§ **Exercise requirements**: Skip all pictures. Write out the data below from its first line through the line that contains "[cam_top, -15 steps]".

§ **Data shown**:
..............................

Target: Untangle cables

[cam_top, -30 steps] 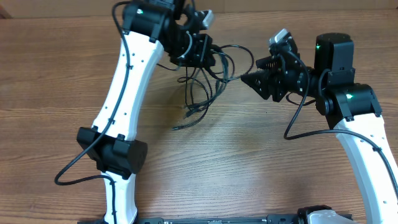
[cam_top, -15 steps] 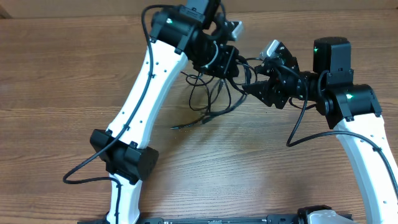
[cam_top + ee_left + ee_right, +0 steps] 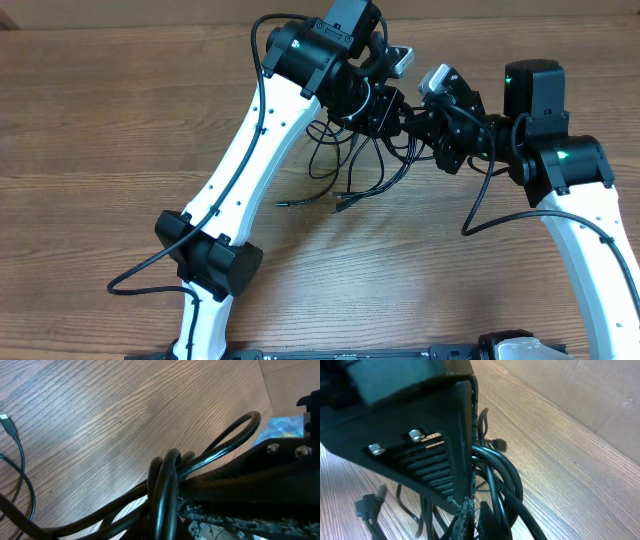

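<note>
Hanging from the left gripper (image 3: 392, 108), the cables (image 3: 355, 165) form a dark knot at its tip, with several thin strands dropping in loops toward the near side of it and spreading over the table (image 3: 100, 150). Two plugs (image 3: 283, 204) lie on the wood at the ends of those strands, well apart from the left gripper on its near side, the second one just beside the first. The left gripper is pressed together on the bundle: its wrist view shows a few loops of cables (image 3: 165, 475) bunched tight against the dark finger, one loop poking out past it, and a loose plug (image 3: 6, 420) far off on the table. The right gripper (image 3: 412, 122) sits just beside the left gripper, on that gripper's right, tips touching the same knot. Its jaws are closed too, pinching the cables (image 3: 500, 475), which curl right at the end of its finger (image 3: 455, 445). More strands and another plug (image 3: 495, 444) lie beyond.
</note>
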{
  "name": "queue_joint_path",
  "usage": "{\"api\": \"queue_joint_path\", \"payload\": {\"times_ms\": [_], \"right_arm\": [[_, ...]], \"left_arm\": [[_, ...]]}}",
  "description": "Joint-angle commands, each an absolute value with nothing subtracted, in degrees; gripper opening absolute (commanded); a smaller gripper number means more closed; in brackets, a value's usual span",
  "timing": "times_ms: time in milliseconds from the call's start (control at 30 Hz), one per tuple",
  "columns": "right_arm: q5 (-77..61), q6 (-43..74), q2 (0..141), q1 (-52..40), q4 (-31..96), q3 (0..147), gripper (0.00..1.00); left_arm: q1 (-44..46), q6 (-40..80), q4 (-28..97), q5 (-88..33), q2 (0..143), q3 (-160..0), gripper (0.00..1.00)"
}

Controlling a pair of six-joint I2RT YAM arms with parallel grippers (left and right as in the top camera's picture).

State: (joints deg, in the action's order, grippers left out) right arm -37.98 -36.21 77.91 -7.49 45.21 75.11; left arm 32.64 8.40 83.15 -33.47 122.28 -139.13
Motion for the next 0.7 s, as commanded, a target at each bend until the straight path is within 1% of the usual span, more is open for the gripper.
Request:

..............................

§ **Solution for this task**:
Target: Untangle cables

[cam_top, -30 steps] 
[cam_top, -15 steps] 

This completes the response.